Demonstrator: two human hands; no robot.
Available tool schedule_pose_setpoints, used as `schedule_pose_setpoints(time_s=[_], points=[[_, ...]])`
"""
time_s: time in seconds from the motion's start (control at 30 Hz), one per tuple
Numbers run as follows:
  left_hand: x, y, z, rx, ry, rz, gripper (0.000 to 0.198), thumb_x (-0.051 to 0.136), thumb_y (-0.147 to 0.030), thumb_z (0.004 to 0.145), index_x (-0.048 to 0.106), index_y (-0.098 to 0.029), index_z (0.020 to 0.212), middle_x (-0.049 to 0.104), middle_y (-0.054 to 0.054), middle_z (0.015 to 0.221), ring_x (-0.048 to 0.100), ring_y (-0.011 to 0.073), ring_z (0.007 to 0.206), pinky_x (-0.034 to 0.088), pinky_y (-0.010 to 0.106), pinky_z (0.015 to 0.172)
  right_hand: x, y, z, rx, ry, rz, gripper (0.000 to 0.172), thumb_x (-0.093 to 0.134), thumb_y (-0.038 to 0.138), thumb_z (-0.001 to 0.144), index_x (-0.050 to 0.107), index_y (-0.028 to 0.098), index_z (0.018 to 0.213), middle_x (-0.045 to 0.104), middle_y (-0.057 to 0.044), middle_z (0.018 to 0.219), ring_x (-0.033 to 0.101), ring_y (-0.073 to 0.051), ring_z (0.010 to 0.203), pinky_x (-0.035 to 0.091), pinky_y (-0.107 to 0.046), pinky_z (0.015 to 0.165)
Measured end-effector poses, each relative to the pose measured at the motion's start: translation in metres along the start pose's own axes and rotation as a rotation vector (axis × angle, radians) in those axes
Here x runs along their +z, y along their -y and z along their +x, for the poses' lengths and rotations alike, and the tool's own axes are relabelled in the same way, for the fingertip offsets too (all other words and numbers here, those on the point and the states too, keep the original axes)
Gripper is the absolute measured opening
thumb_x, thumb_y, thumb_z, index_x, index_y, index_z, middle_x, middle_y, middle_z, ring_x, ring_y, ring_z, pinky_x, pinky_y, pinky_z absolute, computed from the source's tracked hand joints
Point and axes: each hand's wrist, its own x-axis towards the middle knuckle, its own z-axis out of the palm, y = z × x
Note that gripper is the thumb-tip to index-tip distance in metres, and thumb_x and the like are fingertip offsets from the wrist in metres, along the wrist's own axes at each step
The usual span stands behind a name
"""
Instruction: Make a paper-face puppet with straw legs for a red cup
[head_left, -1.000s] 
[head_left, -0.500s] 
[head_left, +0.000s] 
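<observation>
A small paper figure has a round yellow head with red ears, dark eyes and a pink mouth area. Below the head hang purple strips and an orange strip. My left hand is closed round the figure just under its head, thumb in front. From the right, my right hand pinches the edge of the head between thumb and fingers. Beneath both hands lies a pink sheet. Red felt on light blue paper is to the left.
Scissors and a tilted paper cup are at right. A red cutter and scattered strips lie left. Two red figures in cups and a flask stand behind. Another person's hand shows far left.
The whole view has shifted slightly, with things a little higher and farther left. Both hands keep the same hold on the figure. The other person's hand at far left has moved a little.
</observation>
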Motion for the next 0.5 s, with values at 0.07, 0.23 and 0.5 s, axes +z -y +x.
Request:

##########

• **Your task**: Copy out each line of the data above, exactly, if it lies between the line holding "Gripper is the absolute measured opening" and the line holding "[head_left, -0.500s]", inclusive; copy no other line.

• **Reply**:
Gripper is the absolute measured opening
thumb_x, thumb_y, thumb_z, index_x, index_y, index_z, middle_x, middle_y, middle_z, ring_x, ring_y, ring_z, pinky_x, pinky_y, pinky_z absolute, computed from the source's tracked hand joints
Point and axes: each hand's wrist, its own x-axis towards the middle knuckle, its own z-axis out of the palm, y = z × x
Note that gripper is the thumb-tip to index-tip distance in metres, and thumb_x and the like are fingertip offsets from the wrist in metres, along the wrist's own axes at each step
The usual span stands behind a name
"""
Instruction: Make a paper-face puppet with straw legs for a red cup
[head_left, -1.000s] 
[head_left, -0.500s] 

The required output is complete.